**Exercise goal:**
Gather all lines from the material that contain the word "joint".

--- START ---

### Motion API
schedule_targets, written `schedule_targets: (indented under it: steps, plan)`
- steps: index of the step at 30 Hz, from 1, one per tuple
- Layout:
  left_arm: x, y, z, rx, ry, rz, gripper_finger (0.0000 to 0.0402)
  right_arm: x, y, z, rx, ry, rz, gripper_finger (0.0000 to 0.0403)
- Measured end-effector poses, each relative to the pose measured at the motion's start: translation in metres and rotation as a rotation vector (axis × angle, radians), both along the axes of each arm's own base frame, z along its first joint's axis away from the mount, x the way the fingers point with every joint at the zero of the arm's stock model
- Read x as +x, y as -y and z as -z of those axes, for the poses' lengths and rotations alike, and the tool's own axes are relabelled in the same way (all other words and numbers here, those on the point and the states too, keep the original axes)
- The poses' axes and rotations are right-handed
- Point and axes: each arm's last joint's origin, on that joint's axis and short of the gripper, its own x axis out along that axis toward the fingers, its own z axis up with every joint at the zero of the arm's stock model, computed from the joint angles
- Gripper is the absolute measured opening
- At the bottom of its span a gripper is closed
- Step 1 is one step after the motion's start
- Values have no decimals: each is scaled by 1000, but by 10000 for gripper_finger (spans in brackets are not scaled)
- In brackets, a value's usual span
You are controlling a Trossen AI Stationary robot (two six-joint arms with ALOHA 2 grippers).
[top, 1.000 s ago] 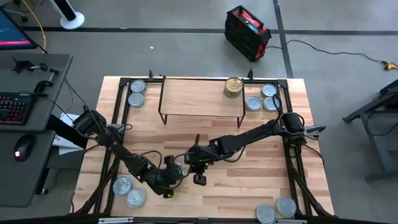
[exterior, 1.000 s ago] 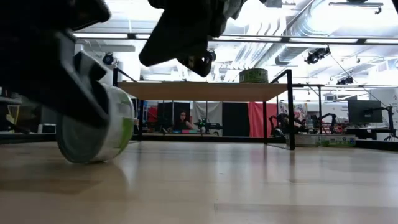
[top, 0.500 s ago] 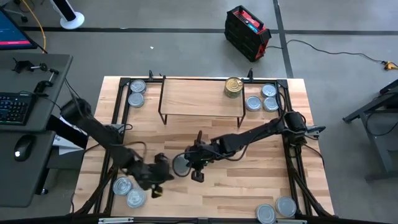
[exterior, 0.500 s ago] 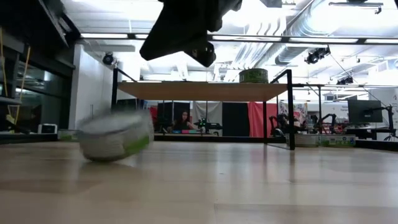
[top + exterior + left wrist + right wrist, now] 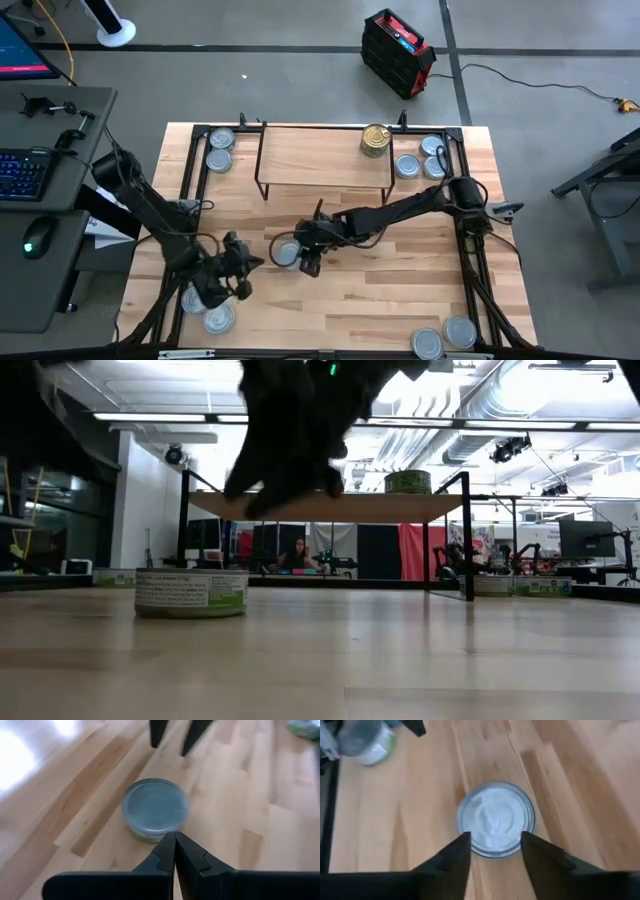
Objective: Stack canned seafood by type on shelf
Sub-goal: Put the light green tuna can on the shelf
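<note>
A silver-lidded tin (image 5: 284,252) with a green-and-white label lies flat on its base on the tabletop, seen also as the tin (image 5: 190,592) in the low view. My right gripper (image 5: 495,839) hovers open just above it, one finger to either side of its near rim, touching nothing. My left gripper (image 5: 175,842) is shut and empty, drawn back toward the table's near left (image 5: 240,268). The shelf (image 5: 325,165) stands at the far middle with a gold tin (image 5: 375,140) on its right end.
Tins lie in pairs or small groups at the far left (image 5: 219,150), far right (image 5: 420,160), near left (image 5: 205,305) and near right (image 5: 445,335) corners. The black table frame (image 5: 190,190) runs along both sides. Bare wood lies between the shelf and the near edge.
My left gripper has let go of the tin it held on edge and pulled away toward the table's near left, rising. The tin tipped over and settled flat on the table. My right gripper has opened and shifted left, over the tin.
</note>
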Motion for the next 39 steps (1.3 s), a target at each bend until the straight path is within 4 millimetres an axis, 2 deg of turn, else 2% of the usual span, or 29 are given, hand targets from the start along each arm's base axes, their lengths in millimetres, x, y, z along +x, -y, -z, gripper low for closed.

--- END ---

**Solution for this problem:**
- Measured end-effector poses, each relative to the pose measured at the motion's start: translation in metres and rotation as a rotation vector (axis × angle, radians), both along the axes of each arm's own base frame, z along its first joint's axis away from the mount, x the way the fingers point with every joint at the zero of the arm's stock model
- Point and axes: each arm's last joint's origin, on that joint's axis and short of the gripper, its own x axis out along that axis toward the fingers, its own z axis up with every joint at the zero of the arm's stock model, computed from the joint angles
You are controlling a Trossen AI Stationary robot (two six-joint arms with ALOHA 2 grippers).

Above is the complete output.